What to work on: Filter the material below down to the lines containing the word "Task".

________________________________________

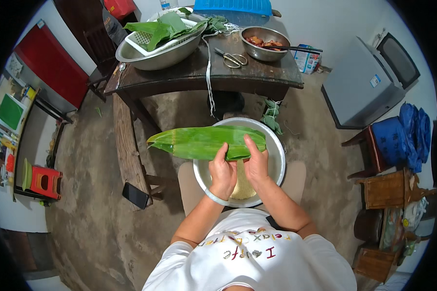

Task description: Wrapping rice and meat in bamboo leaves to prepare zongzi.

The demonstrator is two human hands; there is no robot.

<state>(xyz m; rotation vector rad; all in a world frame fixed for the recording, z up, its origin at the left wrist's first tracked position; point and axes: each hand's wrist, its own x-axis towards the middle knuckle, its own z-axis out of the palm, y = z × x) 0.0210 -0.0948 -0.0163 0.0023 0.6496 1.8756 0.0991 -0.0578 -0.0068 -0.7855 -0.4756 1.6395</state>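
Observation:
Long green leaves (200, 142), overlapped into a flat strip, lie crosswise in front of me. My left hand (223, 174) grips their lower edge near the middle, thumb on top. At the right end my right hand (256, 160) holds them, its thumb laid over the upper face. The fingers of both hands are mostly hidden beneath. Under the leaves a wide metal basin (278, 178) rests at my lap, with pale yellowish grain (243, 185) inside. Part of the basin is covered by the leaves and my forearms.
Ahead, a dark wooden table (189, 72) bears a large bowl (160, 60) with a leaf-filled white basket (140, 45), scissors (231, 58), white strings (209, 69) and a metal bowl of meat (264, 42) with chopsticks. A phone (135, 195) lies on the bench (125, 142). Tied leaf bundles (272, 116) hang at the table's right.

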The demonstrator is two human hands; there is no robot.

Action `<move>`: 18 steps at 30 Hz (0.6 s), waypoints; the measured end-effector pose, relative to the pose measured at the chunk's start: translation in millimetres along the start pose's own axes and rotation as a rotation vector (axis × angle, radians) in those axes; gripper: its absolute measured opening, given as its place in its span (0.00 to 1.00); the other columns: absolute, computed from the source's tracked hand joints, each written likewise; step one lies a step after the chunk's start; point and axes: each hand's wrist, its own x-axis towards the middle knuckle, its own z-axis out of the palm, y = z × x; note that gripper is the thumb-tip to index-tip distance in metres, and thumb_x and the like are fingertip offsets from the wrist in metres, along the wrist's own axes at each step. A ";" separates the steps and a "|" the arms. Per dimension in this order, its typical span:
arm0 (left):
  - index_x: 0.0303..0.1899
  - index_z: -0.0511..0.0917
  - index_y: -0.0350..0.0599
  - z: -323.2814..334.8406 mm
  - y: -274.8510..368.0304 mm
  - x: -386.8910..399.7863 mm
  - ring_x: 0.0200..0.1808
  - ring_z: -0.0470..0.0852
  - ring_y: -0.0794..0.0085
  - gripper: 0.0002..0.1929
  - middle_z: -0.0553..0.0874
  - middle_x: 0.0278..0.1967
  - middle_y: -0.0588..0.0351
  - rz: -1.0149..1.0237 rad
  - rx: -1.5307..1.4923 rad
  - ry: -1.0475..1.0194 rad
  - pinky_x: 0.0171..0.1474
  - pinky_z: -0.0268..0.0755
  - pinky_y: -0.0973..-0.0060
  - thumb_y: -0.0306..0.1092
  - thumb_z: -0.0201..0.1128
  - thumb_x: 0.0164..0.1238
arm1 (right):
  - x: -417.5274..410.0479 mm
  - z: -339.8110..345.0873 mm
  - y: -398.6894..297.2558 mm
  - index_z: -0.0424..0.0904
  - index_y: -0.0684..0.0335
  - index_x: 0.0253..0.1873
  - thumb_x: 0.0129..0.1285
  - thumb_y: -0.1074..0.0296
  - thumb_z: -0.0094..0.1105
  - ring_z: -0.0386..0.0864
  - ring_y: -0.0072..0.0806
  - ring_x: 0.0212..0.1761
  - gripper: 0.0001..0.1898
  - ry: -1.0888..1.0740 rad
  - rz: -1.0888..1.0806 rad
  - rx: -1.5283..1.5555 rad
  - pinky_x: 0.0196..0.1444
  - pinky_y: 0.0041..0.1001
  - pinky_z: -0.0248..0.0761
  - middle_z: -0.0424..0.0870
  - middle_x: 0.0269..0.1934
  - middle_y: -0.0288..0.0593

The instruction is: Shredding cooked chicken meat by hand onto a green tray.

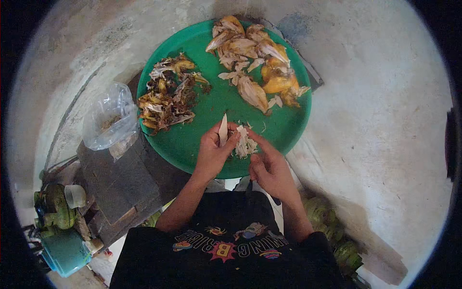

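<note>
Over the near part of a round green tray (213, 97), my left hand (213, 150) holds a pale, pointed strip of cooked meat (223, 130) upright. Shredded white meat (245, 143) lies between my two hands, by the left thumb. My right hand (270, 171) has its index finger stretched to the top of the shreds, with the other fingers curled. Something dark shows just below those curled fingers; whether they grip it is unclear. Larger chicken pieces (252, 86) are heaped at the tray's far right. Bones and skin scraps (169, 94) form a pile at its left.
A clear plastic bag (110, 117) with brownish contents stands left of the tray on a dark wooden surface (119, 180). Farther left are a teal container (66, 251), a whitish cup (75, 196) and green fruit (59, 207). More green produce (326, 224) sits at lower right.
</note>
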 end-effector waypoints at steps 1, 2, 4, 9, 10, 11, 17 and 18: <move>0.44 0.77 0.38 0.4 -0.3 0.3 0.34 0.77 0.84 0.07 0.82 0.34 0.63 0.014 0.001 0.002 0.37 0.70 0.82 0.28 0.61 0.68 | 0.4 0.0 -1.3 0.58 0.53 0.73 0.69 0.77 0.43 0.67 0.17 0.20 0.28 0.005 0.017 -0.029 0.25 0.21 0.64 0.70 0.20 0.32; 0.44 0.77 0.38 -0.3 -0.4 0.9 0.34 0.77 0.84 0.07 0.82 0.34 0.63 0.012 0.000 0.001 0.37 0.70 0.82 0.28 0.61 0.68 | 1.1 -0.4 -1.9 0.58 0.54 0.73 0.69 0.77 0.44 0.67 0.17 0.20 0.28 0.011 0.035 -0.059 0.26 0.21 0.64 0.69 0.19 0.32; 0.44 0.77 0.38 -1.9 0.7 1.2 0.34 0.77 0.84 0.06 0.81 0.34 0.63 -0.038 0.032 0.011 0.37 0.70 0.82 0.28 0.61 0.68 | 2.7 -3.2 0.3 0.59 0.54 0.73 0.69 0.76 0.43 0.67 0.16 0.20 0.27 0.020 0.008 -0.105 0.26 0.21 0.64 0.69 0.19 0.32; 0.44 0.78 0.39 -2.3 -0.4 1.1 0.32 0.76 0.86 0.07 0.81 0.32 0.64 -0.004 -0.016 0.027 0.34 0.68 0.84 0.28 0.62 0.68 | 1.0 -18.5 -13.6 0.62 0.55 0.72 0.70 0.75 0.43 0.66 0.15 0.20 0.25 0.109 0.037 -0.034 0.26 0.20 0.64 0.67 0.19 0.30; 0.44 0.78 0.39 -2.4 -1.5 1.4 0.30 0.75 0.87 0.07 0.80 0.31 0.65 -0.004 -0.030 0.032 0.32 0.67 0.85 0.28 0.62 0.68 | -1.9 -18.4 -15.6 0.61 0.55 0.72 0.71 0.74 0.42 0.66 0.15 0.20 0.25 0.062 0.051 -0.048 0.26 0.20 0.64 0.67 0.19 0.30; 0.44 0.78 0.39 -3.0 -0.7 1.4 0.30 0.75 0.87 0.07 0.80 0.31 0.65 -0.004 -0.029 0.033 0.32 0.67 0.85 0.28 0.62 0.68 | -3.5 -18.2 -16.1 0.61 0.55 0.72 0.71 0.74 0.42 0.66 0.16 0.20 0.25 0.015 0.065 -0.062 0.27 0.20 0.64 0.67 0.19 0.30; 0.43 0.78 0.40 1.9 -1.6 1.2 0.24 0.69 0.89 0.06 0.78 0.27 0.68 -0.015 -0.004 0.031 0.25 0.59 0.86 0.30 0.61 0.69 | -1.3 -10.5 -6.4 0.59 0.56 0.73 0.70 0.74 0.43 0.67 0.17 0.21 0.26 -0.026 0.082 0.012 0.27 0.20 0.65 0.69 0.20 0.31; 0.43 0.78 0.40 1.8 -3.4 1.6 0.24 0.69 0.89 0.06 0.78 0.27 0.68 -0.011 -0.028 0.016 0.25 0.59 0.86 0.30 0.61 0.70 | -0.7 -10.1 -6.8 0.59 0.56 0.73 0.70 0.74 0.43 0.67 0.17 0.21 0.26 -0.025 0.082 0.013 0.27 0.20 0.65 0.69 0.20 0.31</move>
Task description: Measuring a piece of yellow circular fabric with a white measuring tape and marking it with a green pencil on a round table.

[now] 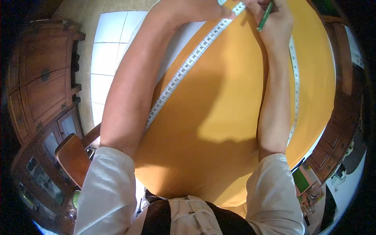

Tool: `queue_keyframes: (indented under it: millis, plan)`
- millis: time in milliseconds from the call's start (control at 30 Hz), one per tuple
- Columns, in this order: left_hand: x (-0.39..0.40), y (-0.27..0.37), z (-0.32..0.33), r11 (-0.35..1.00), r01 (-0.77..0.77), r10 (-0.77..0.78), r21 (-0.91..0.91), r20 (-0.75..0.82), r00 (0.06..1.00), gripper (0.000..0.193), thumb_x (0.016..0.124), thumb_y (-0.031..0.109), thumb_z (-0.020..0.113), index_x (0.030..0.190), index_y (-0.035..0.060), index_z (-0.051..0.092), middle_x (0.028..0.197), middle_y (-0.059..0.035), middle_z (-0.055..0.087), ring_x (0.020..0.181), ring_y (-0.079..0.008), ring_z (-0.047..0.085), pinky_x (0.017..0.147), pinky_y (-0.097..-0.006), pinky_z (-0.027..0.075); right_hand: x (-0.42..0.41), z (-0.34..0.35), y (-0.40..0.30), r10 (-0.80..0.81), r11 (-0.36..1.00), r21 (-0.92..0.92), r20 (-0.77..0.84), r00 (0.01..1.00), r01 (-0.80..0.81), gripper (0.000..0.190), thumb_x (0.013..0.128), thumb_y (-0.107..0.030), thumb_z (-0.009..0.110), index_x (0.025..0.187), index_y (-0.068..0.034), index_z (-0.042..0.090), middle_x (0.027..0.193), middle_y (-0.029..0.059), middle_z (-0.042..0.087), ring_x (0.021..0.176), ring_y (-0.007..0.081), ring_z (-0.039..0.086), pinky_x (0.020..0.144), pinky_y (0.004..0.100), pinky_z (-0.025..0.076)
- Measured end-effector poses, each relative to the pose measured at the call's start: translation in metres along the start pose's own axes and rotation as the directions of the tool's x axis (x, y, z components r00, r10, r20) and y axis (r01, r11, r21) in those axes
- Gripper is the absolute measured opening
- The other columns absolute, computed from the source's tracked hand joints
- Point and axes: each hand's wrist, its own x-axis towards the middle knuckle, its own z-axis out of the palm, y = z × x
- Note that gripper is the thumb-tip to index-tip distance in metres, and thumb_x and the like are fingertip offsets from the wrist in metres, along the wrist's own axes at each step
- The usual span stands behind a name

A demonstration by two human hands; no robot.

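Yellow-orange fabric lies spread before me over a white surface. A white measuring tape runs diagonally across its left part. At the top, my left hand presses the tape with its fingers. My right hand holds a green pencil, its blunt end pointing down, and its fingertips reach the tape near the top edge. Another stretch of measuring tape curves down the fabric right of my right forearm. The far fingers of both hands are partly cut off by the frame.
Carved wooden cabinets stand at the left, with a wooden chair back nearer me. White floor tiles show beyond the left edge. At the right are a wooden cabinet and a box of small items.
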Motion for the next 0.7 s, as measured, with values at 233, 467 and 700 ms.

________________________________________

Answer:
Task description: Wrapping rice and meat in bamboo leaves to prepare zongzi.
Task description: Measuring a piece of yellow circular fabric with a white measuring tape and marking it with a green pencil on a round table.

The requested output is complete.